"Wait for the Lord. Be strong and take heart; and wait for the Lord." - Psalm 27:14
Today, I decided to revisit some of the talks from our Christian Union meetings, and I felt that maybe it would be a good idea for me to listen to the talk on Psalm 27, especially considering I’d never heard the whole thing. As I listened, something suddenly clicked for me. I have spent nearly 3 months fixated on this one verse, and not once have I thought to apply it to the context of the rest of that Psalm. Not once, have I placed within its bigger picture. Rereading it, and listening to the talk, I remembered something pretty significant- God is always on our side, and His character is good and never-changing. I realised how selfish I have been, constantly asking God when things were going to go my way for once, and I wasn’t spending nearly enough time trying to uncover His word and draw near to him. As Sanjay said in a recent blog, we have got to stay hungry when it comes to faith, and in this instance, although I was hungry, I just never seemed to be feeding myself.
I said before that my concern about waiting is that is feels like it lacks action, but this chapter is full of God’s actions for our favour. But it’s not a one way street. Although this Psalm is a lot in part about God protecting us from our enemies and holding our heart when it is under siege, there is another key theme that David draws on. This is his desire to seek the Lord and dwell in His house forever. David is constantly referred to throughout scriptures as a man after God’s own heart, and we should be aspiring to that too. We should constantly and consistently be seeking God and turning to the Bible and turning back to praise in order to glorify His name.
These last few months, I have been asking God what he wants me to do in this waiting period, and I’ve been getting annoyed when all he’s said to do is wait. However, that says it all. I have to stop and wait and be expectant that God is going to do something radical, even if that radical thing is gradual or subtle or going to happen months or years from now.

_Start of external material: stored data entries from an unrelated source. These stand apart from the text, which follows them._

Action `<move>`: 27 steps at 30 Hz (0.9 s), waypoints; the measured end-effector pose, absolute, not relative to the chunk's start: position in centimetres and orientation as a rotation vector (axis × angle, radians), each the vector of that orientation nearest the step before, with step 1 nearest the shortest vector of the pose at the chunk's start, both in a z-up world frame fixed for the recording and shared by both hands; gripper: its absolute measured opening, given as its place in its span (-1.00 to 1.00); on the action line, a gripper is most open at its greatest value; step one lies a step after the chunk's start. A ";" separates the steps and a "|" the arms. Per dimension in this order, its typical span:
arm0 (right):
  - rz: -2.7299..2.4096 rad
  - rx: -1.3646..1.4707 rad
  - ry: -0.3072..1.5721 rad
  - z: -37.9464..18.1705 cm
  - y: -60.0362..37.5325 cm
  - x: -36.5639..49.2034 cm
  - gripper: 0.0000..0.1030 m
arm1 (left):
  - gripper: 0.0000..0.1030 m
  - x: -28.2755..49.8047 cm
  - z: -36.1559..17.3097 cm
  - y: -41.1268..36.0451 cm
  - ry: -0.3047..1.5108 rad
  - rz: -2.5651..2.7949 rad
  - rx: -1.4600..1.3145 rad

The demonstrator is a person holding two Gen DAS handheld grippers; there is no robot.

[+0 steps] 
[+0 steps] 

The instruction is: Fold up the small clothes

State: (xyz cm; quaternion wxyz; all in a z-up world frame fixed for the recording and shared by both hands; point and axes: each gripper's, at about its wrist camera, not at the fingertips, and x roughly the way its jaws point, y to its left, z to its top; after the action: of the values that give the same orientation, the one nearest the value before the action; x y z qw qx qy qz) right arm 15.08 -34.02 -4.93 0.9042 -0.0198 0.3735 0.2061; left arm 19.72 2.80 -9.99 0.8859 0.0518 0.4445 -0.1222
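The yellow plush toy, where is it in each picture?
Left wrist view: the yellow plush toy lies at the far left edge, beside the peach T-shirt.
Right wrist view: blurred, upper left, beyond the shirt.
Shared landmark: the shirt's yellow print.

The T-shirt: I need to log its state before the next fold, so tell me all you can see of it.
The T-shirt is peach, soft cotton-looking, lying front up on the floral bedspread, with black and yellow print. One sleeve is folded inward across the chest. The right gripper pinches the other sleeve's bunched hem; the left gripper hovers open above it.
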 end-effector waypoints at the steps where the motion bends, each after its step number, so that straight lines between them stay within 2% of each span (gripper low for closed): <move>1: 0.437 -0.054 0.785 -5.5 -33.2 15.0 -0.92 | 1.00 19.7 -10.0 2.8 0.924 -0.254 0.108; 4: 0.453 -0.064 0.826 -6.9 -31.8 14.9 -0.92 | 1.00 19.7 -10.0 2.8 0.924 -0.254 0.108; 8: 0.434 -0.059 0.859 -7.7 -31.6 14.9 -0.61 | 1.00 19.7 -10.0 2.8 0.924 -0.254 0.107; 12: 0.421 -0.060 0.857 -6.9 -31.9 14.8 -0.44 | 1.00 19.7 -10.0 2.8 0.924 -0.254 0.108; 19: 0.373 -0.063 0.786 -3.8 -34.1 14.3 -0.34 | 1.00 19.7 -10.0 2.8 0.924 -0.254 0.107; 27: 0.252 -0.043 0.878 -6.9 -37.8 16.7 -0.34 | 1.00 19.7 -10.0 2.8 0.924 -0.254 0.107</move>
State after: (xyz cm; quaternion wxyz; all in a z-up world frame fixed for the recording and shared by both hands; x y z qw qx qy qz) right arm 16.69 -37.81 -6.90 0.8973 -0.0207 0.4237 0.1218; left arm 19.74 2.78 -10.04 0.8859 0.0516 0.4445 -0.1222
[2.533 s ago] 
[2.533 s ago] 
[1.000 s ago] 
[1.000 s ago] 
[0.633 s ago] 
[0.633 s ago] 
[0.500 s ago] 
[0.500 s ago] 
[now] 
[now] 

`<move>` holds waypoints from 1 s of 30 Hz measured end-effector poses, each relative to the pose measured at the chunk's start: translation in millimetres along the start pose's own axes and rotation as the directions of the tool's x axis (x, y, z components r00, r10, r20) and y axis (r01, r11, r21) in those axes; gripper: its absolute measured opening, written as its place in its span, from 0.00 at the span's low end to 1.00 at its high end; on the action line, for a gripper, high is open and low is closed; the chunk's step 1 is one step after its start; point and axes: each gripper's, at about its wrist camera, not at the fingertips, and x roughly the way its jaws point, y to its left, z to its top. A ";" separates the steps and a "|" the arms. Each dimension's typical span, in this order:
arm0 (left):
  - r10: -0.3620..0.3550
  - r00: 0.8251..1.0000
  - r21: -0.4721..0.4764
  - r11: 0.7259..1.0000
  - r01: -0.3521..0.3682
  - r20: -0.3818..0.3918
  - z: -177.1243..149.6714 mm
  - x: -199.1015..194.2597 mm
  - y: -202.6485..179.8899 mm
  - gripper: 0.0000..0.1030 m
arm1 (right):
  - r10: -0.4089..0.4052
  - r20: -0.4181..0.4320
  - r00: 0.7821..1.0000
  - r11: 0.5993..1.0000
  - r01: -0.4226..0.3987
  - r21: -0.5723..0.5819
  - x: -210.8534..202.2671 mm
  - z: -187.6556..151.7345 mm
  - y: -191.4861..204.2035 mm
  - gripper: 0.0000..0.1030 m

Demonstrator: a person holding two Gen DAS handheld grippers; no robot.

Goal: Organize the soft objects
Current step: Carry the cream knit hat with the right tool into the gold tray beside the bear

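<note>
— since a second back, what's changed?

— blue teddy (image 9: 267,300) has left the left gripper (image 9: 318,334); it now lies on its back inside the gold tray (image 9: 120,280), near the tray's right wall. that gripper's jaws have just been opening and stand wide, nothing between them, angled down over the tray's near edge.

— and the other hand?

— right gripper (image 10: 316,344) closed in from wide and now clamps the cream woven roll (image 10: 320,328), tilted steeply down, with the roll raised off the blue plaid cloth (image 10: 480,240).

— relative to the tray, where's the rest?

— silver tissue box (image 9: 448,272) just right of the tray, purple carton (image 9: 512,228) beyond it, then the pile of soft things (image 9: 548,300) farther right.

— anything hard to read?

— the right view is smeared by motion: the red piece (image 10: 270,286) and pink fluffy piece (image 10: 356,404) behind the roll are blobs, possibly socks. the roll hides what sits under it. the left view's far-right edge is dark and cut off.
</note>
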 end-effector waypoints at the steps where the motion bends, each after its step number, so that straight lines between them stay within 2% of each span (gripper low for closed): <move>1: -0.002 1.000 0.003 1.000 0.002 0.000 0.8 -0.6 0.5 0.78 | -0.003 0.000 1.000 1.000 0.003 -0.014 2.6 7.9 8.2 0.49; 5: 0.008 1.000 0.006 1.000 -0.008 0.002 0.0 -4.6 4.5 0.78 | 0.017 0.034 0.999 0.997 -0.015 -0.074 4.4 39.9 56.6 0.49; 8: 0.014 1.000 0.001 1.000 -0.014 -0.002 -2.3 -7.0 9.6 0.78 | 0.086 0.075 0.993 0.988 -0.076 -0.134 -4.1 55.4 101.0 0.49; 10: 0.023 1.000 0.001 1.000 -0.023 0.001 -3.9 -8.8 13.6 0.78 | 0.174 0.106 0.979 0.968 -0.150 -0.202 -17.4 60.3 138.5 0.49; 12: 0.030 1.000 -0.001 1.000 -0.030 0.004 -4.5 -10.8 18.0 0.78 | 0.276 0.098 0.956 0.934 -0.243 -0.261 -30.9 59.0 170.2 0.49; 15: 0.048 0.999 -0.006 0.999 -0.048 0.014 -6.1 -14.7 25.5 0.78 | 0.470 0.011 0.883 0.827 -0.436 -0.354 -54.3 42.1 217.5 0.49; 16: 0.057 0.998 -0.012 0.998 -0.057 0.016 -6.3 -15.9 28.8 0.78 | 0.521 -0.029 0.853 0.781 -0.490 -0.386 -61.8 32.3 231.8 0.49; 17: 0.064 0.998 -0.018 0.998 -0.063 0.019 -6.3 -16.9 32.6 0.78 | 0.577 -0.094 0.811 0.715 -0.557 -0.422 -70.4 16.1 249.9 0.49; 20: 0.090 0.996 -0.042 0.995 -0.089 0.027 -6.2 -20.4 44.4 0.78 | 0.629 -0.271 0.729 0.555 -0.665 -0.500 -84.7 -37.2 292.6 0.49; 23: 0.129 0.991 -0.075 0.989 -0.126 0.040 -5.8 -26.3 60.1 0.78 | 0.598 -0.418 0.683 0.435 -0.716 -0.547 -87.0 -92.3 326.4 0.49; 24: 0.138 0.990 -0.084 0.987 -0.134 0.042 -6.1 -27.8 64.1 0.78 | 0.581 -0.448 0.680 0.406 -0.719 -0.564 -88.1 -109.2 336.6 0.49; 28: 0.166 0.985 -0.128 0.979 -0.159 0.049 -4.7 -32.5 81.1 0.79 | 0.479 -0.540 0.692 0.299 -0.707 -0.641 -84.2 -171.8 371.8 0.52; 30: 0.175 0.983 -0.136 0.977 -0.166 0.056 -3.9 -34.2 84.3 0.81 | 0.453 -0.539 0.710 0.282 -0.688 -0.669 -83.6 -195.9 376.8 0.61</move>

Verse 14 has been my fixation, but even the verse before says so much that I needed to hear. “I remain confident of this: I will see the goodness of the Lord in the land of the living.” Our God is eternally good, and we can always be confident that we will see his goodness. Sometimes we have to wait, but those waiting periods are not times of standing still: they are times of lying in wait, confident that God is about to move in a big way. They are times of seeking God and dwelling on the scriptures, spending time in worship, and just trying to draw near to him in any way that you can. And that’s good, because that should be the desire of our hearts.
I am going to try my best to make the most of this waiting period God has placed me in, because he’s done it for a reason, and His plan is good and better than we could ever imagine.